Many would argue, don’t rock the boat with an experiment in taxation based on no locally specific hard data or models. If TCIG cannot tell us what the GDP is and the details of the economy, how do they make complex financial plans?

You might argue that VAT is being introduced on the basis of expert consultants who have studied this economy. However on reflection just how many individuals are we talking about?

Much is made of the PNP’s consideration of VAT. In reality it was the one tax chosen for further study out of a basket of three alternatives. It was part of a larger ten year strategic planning exercise. The PNP have publically stated the same.

Then we have Professor Roe’s report which was a revue of the TCI tax system and made several observations and recommendations. Many don’t see these as strong thumbs up for VAT. Also most individuals who met Professor Roe will state that VAT was not a specific topic of discussion in meetings perhaps dispelling the comment that the community was widely consulted with regards VAT by Professor Roe.

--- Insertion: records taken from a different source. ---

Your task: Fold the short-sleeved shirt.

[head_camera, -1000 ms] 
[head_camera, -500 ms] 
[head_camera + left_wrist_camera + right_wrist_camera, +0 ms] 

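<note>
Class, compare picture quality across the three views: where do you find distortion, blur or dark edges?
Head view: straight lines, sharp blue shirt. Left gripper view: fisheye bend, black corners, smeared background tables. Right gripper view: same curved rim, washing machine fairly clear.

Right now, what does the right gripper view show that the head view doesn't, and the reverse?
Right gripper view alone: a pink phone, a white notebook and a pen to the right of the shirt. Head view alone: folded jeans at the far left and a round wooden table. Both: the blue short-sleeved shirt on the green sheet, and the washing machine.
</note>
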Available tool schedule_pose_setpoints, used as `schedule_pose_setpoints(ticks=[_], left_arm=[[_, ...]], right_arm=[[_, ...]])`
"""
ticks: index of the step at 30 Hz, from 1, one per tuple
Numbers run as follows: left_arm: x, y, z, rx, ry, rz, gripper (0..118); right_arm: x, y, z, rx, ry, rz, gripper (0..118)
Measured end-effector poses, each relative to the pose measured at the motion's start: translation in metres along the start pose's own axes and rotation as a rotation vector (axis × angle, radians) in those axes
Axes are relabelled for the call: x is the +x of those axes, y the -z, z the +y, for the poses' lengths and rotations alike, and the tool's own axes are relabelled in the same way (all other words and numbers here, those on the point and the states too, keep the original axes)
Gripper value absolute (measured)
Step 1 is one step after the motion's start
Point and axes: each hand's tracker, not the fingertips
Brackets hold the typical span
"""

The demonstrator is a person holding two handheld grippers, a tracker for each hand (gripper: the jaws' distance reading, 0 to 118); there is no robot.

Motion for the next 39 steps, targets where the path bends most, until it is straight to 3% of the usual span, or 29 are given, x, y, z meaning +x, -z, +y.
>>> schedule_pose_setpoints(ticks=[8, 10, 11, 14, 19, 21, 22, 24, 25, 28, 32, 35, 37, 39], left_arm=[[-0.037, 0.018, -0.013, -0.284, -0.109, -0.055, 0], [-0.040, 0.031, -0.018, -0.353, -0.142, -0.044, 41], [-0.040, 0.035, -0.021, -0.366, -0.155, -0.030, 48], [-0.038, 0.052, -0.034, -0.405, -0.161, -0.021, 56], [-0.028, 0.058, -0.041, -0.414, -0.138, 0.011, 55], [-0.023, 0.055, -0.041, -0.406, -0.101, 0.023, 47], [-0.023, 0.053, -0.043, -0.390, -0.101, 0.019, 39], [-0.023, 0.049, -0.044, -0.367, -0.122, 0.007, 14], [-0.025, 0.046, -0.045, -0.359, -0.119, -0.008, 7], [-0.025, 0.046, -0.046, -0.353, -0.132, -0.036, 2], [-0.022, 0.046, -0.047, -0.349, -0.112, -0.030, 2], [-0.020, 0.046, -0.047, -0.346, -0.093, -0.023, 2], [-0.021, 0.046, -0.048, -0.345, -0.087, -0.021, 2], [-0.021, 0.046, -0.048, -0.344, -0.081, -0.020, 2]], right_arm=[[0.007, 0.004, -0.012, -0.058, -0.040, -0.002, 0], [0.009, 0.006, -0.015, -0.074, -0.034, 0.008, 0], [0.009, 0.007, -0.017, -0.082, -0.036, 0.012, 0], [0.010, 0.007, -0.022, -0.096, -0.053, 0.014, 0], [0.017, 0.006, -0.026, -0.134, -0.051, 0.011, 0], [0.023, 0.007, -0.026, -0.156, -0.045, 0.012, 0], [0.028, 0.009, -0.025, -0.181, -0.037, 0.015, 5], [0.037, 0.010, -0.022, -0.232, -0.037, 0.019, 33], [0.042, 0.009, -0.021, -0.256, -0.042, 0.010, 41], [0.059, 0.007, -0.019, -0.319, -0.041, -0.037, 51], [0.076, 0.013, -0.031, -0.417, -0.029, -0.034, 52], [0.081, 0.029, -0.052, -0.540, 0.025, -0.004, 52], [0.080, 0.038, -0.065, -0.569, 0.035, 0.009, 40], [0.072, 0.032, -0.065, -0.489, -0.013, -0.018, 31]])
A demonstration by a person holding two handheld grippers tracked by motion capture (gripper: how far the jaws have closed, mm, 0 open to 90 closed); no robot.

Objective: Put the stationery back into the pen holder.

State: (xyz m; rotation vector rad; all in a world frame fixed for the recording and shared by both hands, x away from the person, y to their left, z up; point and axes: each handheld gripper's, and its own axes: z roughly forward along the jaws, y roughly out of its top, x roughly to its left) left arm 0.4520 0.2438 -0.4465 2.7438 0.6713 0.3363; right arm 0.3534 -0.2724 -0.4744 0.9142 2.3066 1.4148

A study was also conducted by EU funded revenue consultants in the same year. This may or may not have resulted in a report that we are told is “confidential” and not for publication. Thus we have no transparency in this exercise.

Another team (the same one) of EU consultants including Jorge Baca Campodonica, who was discovered to have been charged with and convicted in Peru’s Supreme Court for misappropriating funds and high level corruption related to tax fraud? This report has to be tainted as he was we are led to understand a key member.

All would be happy to see the exact list of reports and consultants that forms the basis for the administration to introduce VAT at this time. Hopefully it is significantly larger than the above mentioned names

For clarity I ask the question again; exactly how many individuals have been involved in modeling the most efficient and effective government revenue generating policies and tax administration in the setting off the overall economic make up of the TCI?

Finally when will the administration recognize that the entire population is not being difficult just to be difficult? They want hard data, proper models and real engagement to discuss our future wellbeing.

The consequences of this decision will remain with us long after the current interim administration has left our shores. We simply want to be shown the data supporting the introduction of this new system.

We want and need to be comfortable that  it is indeed an appropriate tool to use for the raising of government revenue, that it will not do harm to the overall economy, threaten its stability and future growth, and perhaps most importantly that it will not impact the less fortunate and financially challenged segments of this population.

All this seems entirely in keeping with the democratic process and the conditions of good governance.

Most respectfully,

Dr Sam Slattery, on behalf of the many individuals who have asked me to write to you.